Computer files for the PGA Championship golf tournament starting Thursday have been hacked and locked until a Bitcoin ransom is made to decrypt them, Golfweek reported. So far, the tournament hasn't been affected.
PGA of America officials learned of the hacking on Tuesday and have yet to regain control of the captured files. They told Golfweek they don’t intend to pay the Bitcoin ransom.
"Your network has been penetrated. All files on each host in the network have been encrypted with a strong algorythm [sic]," said an email from the hackers to the PGA, according to Golfweek. "… We exclusively have decryption software for your situation. No decryption software is available in the public."
The hackers' message included a Bitcoin wallet number, which cannot be linked back to an individual. The hackers offered in the email to send back two files which they would decrypt as evidence of their "honest intentions."
As of Wednesday, the hacking had not affected the prestigious tournament at Bellerive Country Club in Town and Country, Missouri, a suburb west of St. Louis.
The tournament is one of the four major golf championships held on the tour annually. Most of the world's top golfers are participating -- from Jordan Spieth, Justin Rose and Sergio Garcia, to Tiger Woods, Rory McIlroy and Phil Mickelson.
The locked files contain creative materials for the championship at Bellerive and included information for the Ryder Cup next month in France.
Golfweek said the files include promotional banners and logos used in digital and print communications, and on digital signage around the grounds at Bellerive.
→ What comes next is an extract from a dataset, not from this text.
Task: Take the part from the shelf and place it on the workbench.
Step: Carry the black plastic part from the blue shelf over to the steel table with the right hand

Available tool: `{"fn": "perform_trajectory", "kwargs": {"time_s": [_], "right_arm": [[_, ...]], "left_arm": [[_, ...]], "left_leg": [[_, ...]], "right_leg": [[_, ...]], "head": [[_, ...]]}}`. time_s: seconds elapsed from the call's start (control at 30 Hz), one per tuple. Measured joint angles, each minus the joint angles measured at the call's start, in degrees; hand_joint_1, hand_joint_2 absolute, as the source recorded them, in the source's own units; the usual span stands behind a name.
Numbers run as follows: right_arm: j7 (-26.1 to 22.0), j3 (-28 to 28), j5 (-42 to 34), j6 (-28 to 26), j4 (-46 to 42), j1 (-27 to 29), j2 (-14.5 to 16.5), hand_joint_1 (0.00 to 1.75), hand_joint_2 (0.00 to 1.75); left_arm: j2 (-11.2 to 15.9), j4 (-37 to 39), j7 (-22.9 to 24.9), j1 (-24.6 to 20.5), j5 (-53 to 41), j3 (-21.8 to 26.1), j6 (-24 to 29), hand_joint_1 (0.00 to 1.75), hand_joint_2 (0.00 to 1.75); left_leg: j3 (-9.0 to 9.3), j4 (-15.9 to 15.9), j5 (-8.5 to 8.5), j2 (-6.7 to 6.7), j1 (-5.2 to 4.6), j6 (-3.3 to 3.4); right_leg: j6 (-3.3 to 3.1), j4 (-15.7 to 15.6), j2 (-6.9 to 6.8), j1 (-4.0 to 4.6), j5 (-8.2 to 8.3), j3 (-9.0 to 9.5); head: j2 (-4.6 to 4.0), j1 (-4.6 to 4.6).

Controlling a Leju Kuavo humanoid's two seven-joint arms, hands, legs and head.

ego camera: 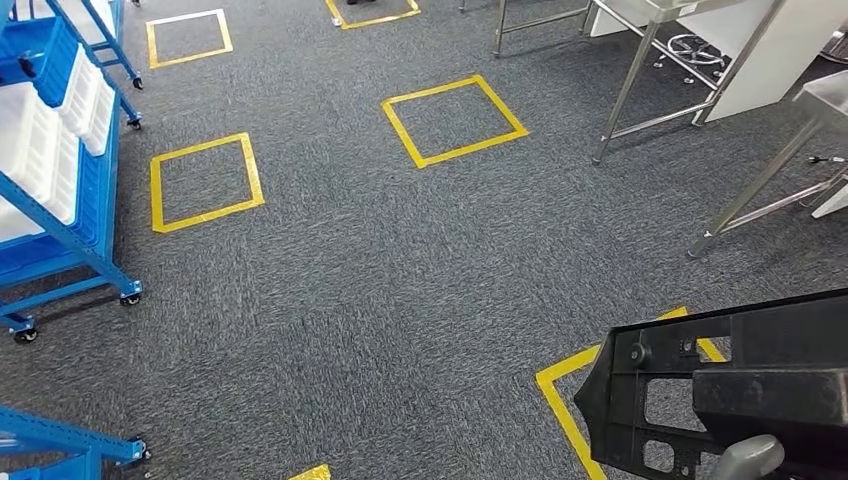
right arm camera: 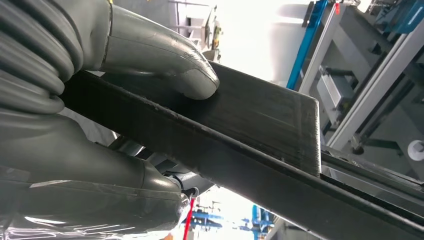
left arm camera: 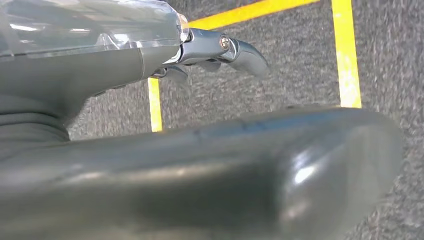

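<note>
I see my R hand (right arm camera: 75,100) grasping the black plastic part (ego camera: 740,395), lower right of frame. L hand (left arm camera: 150,100) hangs released over the grey carpet (ego camera: 380,300).

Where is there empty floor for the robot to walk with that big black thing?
Bare carpet runs wide between the blue shelf cart and the steel table legs. It's crowded along both sides. The right hand holds the black part.

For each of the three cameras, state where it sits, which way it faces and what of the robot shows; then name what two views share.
Head view: high on the body, facing forward and down at carpet, blue shelf and steel workbench; right hand under the black part.
Left wrist view: behind the left hand, facing the floor.
Right wrist view: behind the right hand, thumb pressing the part.
Shared: head and right wrist views show the part.
</note>
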Motion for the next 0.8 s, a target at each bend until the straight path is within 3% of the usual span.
{"fn": "perform_trajectory", "kwargs": {"time_s": [0.03,0.1,0.17,0.2,0.23,0.27,0.3,0.37,0.4,0.47,0.5,0.57,0.63,0.7,0.73,0.8], "right_arm": [[-0.01,0.05,0.05,0.0,0.01,0.0,-0.07,1.75,1.75],[-0.01,0.14,0.16,0.0,0.07,-0.05,-0.3,1.75,1.75],[0.0,0.18,0.21,0.0,0.21,-0.1,-0.54,1.75,1.75],[0.01,0.19,0.21,0.0,0.28,-0.08,-0.65,1.75,1.75],[0.01,0.19,0.2,0.0,0.33,-0.06,-0.74,1.75,1.75],[0.01,0.19,0.17,0.01,0.36,-0.05,-0.84,1.75,1.75],[0.01,0.19,0.13,0.02,0.37,-0.05,-0.92,1.75,1.75],[0.02,0.22,-0.02,0.1,0.43,-0.07,-1.08,1.75,1.75],[0.04,0.24,-0.11,0.23,0.45,-0.05,-1.14,1.75,1.75],[0.08,0.27,-0.25,0.67,0.48,0.05,-1.19,1.75,1.75],[0.08,0.27,-0.28,0.89,0.48,0.1,-1.2,1.75,1.75],[0.08,0.29,-0.28,1.2,0.5,0.16,-1.2,1.75,1.75],[0.09,0.31,-0.27,1.42,0.54,0.16,-1.2,1.75,1.75],[0.09,0.32,-0.22,1.69,0.64,0.17,-1.2,1.75,1.75],[0.09,0.32,-0.17,1.84,0.7,0.19,-1.2,1.75,1.75],[0.09,0.32,-0.03,2.15,0.79,0.25,-1.2,1.75,1.75]], "left_arm": [[-0.05,0.01,0.0,-0.05,0.02,0.01,0.0,0.0,0.0],[-0.09,0.02,0.04,0.03,0.05,0.09,-0.01,0.0,0.0],[-0.09,0.04,0.14,0.27,0.1,0.21,-0.02,0.0,0.0],[-0.11,0.06,0.22,0.32,0.11,0.25,-0.02,0.0,0.0],[-0.17,0.1,0.29,0.3,0.12,0.27,-0.01,0.0,0.0],[-0.26,0.16,0.36,0.24,0.12,0.27,-0.01,0.0,0.0],[-0.34,0.22,0.44,0.18,0.12,0.28,0.01,0.0,0.0],[-0.4,0.31,0.56,0.11,0.12,0.3,0.07,0.0,0.0],[-0.39,0.32,0.61,0.08,0.12,0.31,0.11,0.0,0.0],[-0.4,0.33,0.69,-0.09,0.12,0.32,0.16,0.0,0.0],[-0.42,0.34,0.72,-0.21,0.12,0.33,0.16,0.0,0.0],[-0.44,0.36,0.74,-0.32,0.12,0.34,0.17,0.0,0.0],[-0.46,0.37,0.75,-0.17,0.11,0.34,0.21,0.0,0.0],[-0.48,0.38,0.77,0.08,0.1,0.34,0.29,0.0,0.0],[-0.48,0.38,0.76,0.15,0.1,0.34,0.33,0.0,0.0],[-0.46,0.38,0.63,0.16,0.1,0.36,0.37,0.0,0.0]], "left_leg": [[0.17,-0.58,0.42,0.79,0.15,0.29],[0.2,-1.26,0.92,2.59,0.23,0.64],[-0.04,-1.25,0.93,4.59,0.21,0.69],[-0.12,-1.21,0.88,5.56,0.25,0.62],[-0.14,-1.14,0.79,6.47,0.31,0.48],[-0.12,-0.98,0.63,7.3,0.41,0.23],[-0.05,-0.69,0.38,8.01,0.48,-0.1],[-0.05,0.27,-0.43,9.2,0.31,-0.95],[0.06,0.61,-0.78,9.77,0.18,-1.35],[0.56,0.82,-1.21,10.97,0.26,-2.01],[0.7,1.11,-1.62,10.53,0.43,-2.37],[-0.46,4.29,-4.14,7.52,0.75,-2.92],[-3.92,11.86,-8.29,4.37,0.84,-3.04],[-7.05,18.11,-10.14,3.6,0.8,-2.84],[-7.31,18.28,-9.31,3.49,0.76,-2.59],[-4.89,12.23,-4.99,2.45,0.59,-1.74]], "right_leg": [[0.21,0.99,-1.52,0.14,-0.85,-0.54],[0.6,6.5,-5.33,0.21,-4.6,-3.13],[1.14,13.63,-6.58,-0.09,-8.02,-6.36],[1.43,15.14,-6.77,-0.31,-8.22,-6.9],[1.72,14.41,-7.06,-0.54,-7.34,-6.25],[2.0,11.45,-7.65,-0.76,-5.66,-4.42],[2.21,7.41,-9.07,-0.92,-3.95,-1.96],[1.84,1.38,-11.84,-0.85,-2.24,1.53],[1.4,0.34,-12.49,-0.74,-2.24,2.09],[0.35,0.31,-11.13,-0.57,-2.36,1.94],[-0.06,0.26,-10.42,-0.59,-2.26,1.86],[-0.78,0.14,-8.99,-0.69,-1.92,1.64],[-1.23,0.17,-7.49,-0.59,-1.67,1.25],[-1.45,0.21,-5.67,-0.3,-1.53,1.05],[-1.49,0.23,-4.73,-0.15,-1.5,1.07],[-1.48,0.24,-2.98,0.05,-1.46,1.28]], "head": [[0.0,0.06],[0.0,0.2],[0.0,0.26],[0.0,0.26],[0.0,0.26],[0.0,0.27],[0.0,0.29],[0.0,0.26],[0.0,0.17],[0.0,-0.07],[0.0,-0.1],[0.0,-0.18],[0.0,-0.24],[-0.01,-0.24],[-0.01,-0.24],[-0.01,-0.23]]}}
The locked files also include development work on logos for future PGA Championships.
"Criminal organizations now are treating this like a business," Ron Pelletier, cofounder of the cybersecurity firm Pondurance, told CNBC. “They're going to plan, they're going to make sure they understand how they're going to execute and then they're going to set out and see where they can execute."
Over the past decade, digital hackers demanding ransoms mostly targeted the health care field, accounting for 38 percent of such cyberattacks, CNBC reported in April.
According to Chubb, a property and casualty insurer, the professional service industry has been involved in 16 percent of ransom ware attacks while the retail industry made up 11 percent of the incidents.
Bitcoin has long been the preference of payment for such hackers because it operates as a decentralized currency, in which people pay each other without a middleman like a bank or credit card company, and it provides anonymity, The Guardian reported.